8.1            Disclaimer of Certain Damages. SUBJECT TO SECTION 8.4 BELOW, IN NO EVENT SHALL VITALE DIGITAL BE LIABLE FOR ANY LOSS OF PROFITS, LOSS OF USE, BUSINESS INTERRUPTION, LOSS OF DATA, OR COST OF SUBSTITUTE GOODS  OR SERVICES, AND NEITHER PARTY SHALL BE LIABLE FOR ANY INDIRECT, SPECIAL, INCIDENTAL OR CONSEQUENTIAL DAMAGES OF ANY KIND IN CONNECTION WITH OR ARISING OUT OF THE PERFORMANCE OF OR FAILURE TO PERFORM THIS AGREEMENT, WHETHER ALLEGED AS A BREACH OF CONTRACT OR TORTIOUS CONDUCT, INCLUDING NEGLIGENCE, EVEN IF A PARTY HAS BEEN ADVISED OF THE POSSIBILITY OF SUCH DAMAGES.  IN ADDITION, VITALE DIGITAL SHALL NOT BE LIABLE FOR ANY DAMAGES CAUSED BY DELAY IN THE DELIVERY OR FURNISHING OF THE SERVICES.

8.2            Damages Cap.  SUBJECT TO SECTION 8.4 BELOW, IN NO EVENT SHALL VITALE DIGITAL’S AGGREGATE, CUMULATIVE LIABILITY UNDER THIS AGREEMENT EXCEED ONE HUNDRED AND FIFTY PERCENT (150%) OF THE AMOUNTS CUSTOMER WAS REQUIRED TO PAY VITALE DIGITAL UNDER THIS AGREEMENT FOR THE DELIVERABLES AND/OR SERVICES GIVING RISE TO SUCH LIABILITY IN THE TWELVE (12) MONTHS IMMEDIATELY PRIOR TO THE EVENT GIVING RISE TO LIABILITY.

8.3            CUSTOMER AGREES THAT THE FOREGOING LIMITATIONS, EXCLUSIONS AND DISCLAIMERS ARE A REASONABLE ALLOCATION OF THE RISK BETWEEN THE PARTIES AND WILL APPLY TO THE MAXIMUM EXTENT PERMITTED BY APPLICABLE LAW, EVEN IF ANY REMEDY FAILS IN ITS ESSENTIAL PURPOSE.

8.4            NOTHING IN THS AGREEMENT SHALL HAVE EFFECT SO AS TO LIMIT OR EXCLUDE A PARTY’S LIABILITY FOR FRAUD INCLUDING FRAUDULENT MISREPRESENTATION, OR DEATH OR PERSONAL INJURY CAUSED BY NEGLGIENCE.

  1. Miscellaneous

9.1            Assignment.  Customer may not assign this Agreement, in whole or in part, without the prior written consent of Vitale Digital.  Any assignment in violation of this Section 9.1 shall be void ab initio and of no effect.  Subject to the foregoing, this Agreement is binding upon, inures to the benefit of and is enforceable by the parties and their respective successors and assigns. The Parties intend that no term of the contract made by this Agreement may be enforced by any person who is not a party to it.  The Parties reserve the right to agree to rescind or vary this Agreement without the consent of any other person. The provisions of the Contracts (Rights of Third Parties) Act 1999 shall be and hereby are excluded.

9.2            Customer Identification.  Despite the provisions of Section 6, Customer consents to Vitale Digital’s identification of Customer as a user of the Services, as applicable, on its website, through a press release issued by Vitale Digital and in other promotion materials.

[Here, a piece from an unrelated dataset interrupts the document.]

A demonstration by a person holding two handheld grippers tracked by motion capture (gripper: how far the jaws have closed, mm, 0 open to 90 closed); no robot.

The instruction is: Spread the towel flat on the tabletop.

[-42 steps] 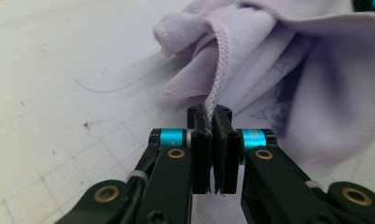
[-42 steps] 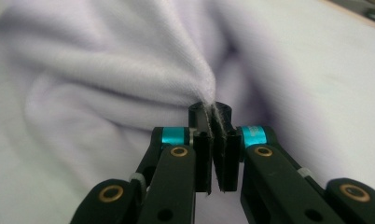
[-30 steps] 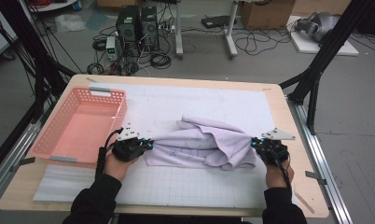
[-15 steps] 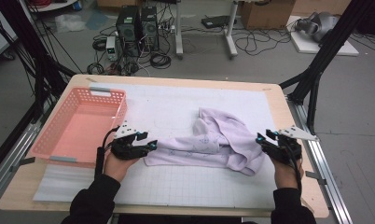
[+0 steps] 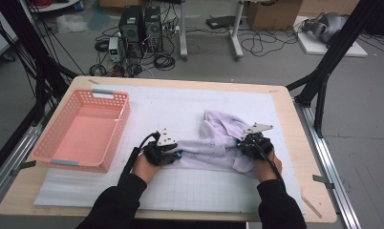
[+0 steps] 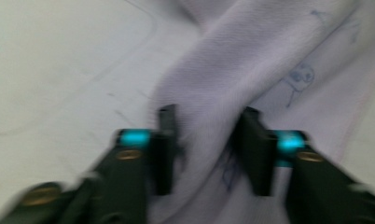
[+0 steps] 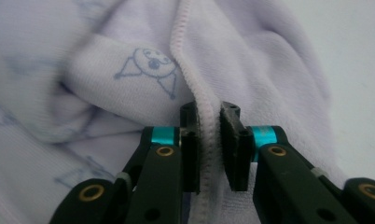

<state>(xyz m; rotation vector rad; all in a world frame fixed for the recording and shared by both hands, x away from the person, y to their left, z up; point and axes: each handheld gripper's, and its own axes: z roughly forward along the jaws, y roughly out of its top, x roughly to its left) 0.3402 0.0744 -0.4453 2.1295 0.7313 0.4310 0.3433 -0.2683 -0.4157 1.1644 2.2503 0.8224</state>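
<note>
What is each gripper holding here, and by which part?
The right gripper pinches the lilac cloth's stitched hem. The left gripper straddles a bunched fold, jaws just closing; its grip cannot be told.

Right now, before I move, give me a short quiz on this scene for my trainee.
1. True or false: the lilac cloth lies in the pink basket.
2. What is between the right tool's jaws? A the cloth's stitched hem; B the basket's rim; C a cable.
3. In the high view, on which side of the cloth does the basket stand?
Key: 1 false. 2 A; the jaws have just been closing on it. 3 Left.
</note>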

Customer also agrees to cooperate with Vitale Digital in writing a case study exposing how the Services are being used and the benefits the Customer is deriving from this use.

9.3            Force Majeure. Neither party will be liable for, or be considered to be in breach of or default under this Agreement, other than monetary obligations, as a result of any cause or condition beyond such party’s reasonable control.

9.4            Governing Law.  This Agreement will be governed by and shall be construed in accordance with the laws of England and Wales whose courts shall have exclusive jurisdiction over any and all disputes arising out of or in connection with it.. This Agreement shall not be governed by the 1980 UN Convention on Contracts for the International Sale of Goods. A breach by either party of Section 6 would cause irreparable harm for which the non-breaching party shall be entitled to seek injunctive relief. If any provision(s) hereof is held unenforceable, the Agreement will continue without said provision and be interpreted to reflect the original intent of the parties.

9.5            Notices.  Any notice or other communication under this Agreement given by either party to the other will be deemed to be properly given if given in writing and delivered in person or facsimile, if acknowledged received by return facsimile or followed within one day by a delivered or mailed copy of such notice, or if mailed, properly addressed and stamped with the required postage, to the intended recipient at its address specified below the signatures on this Agreement. Either party may from time to time change its address for notices under this Section by giving the other party notice of the change in accordance with this Section 9.8.

9.6            Non-solicitation. During the Agreement and for a period of six (6) months following its expiry or earlier, lawful termination, Customer shall not solicit nor approach in any way any of Vitale Digital’s employees or contract staff (“Restricted Persons“) with a view to: (i) offering such Restricted Persons, employment; or (ii) soliciting services from them on their own account; or (iii) encouraging them to provide their services to a third party rather than Vitale Digital; or (iv) offering to them the opportunity to perform services colourably similar to the Services.

9.7            Non-waiver.  Any failure of either party to insist upon or enforce performance by the other party of any of the provisions of this Agreement or to exercise any rights or remedies under this Agreement will not be interpreted or construed as a waiver or relinquishment of such party’s right to assert or rely upon such provision, right or remedy in that or any other instance.

9.8            Entire Agreement. The Agreement, including all agreed written Order Forms and Proposals, (all of which are hereby incorporated into the Agreement by reference), along with any valid amendments to it, completely and exclusively state the entire agreement of the parties regarding its subject matter, and it supersedes, and its terms govern, all prior proposals, agreements, or other communications between the parties, oral or written, regarding such subject matter.  This Agreement shall not be modified except by a subsequently dated, written amendment signed on behalf of Vitale Digital and Customer by their duly authorized representatives.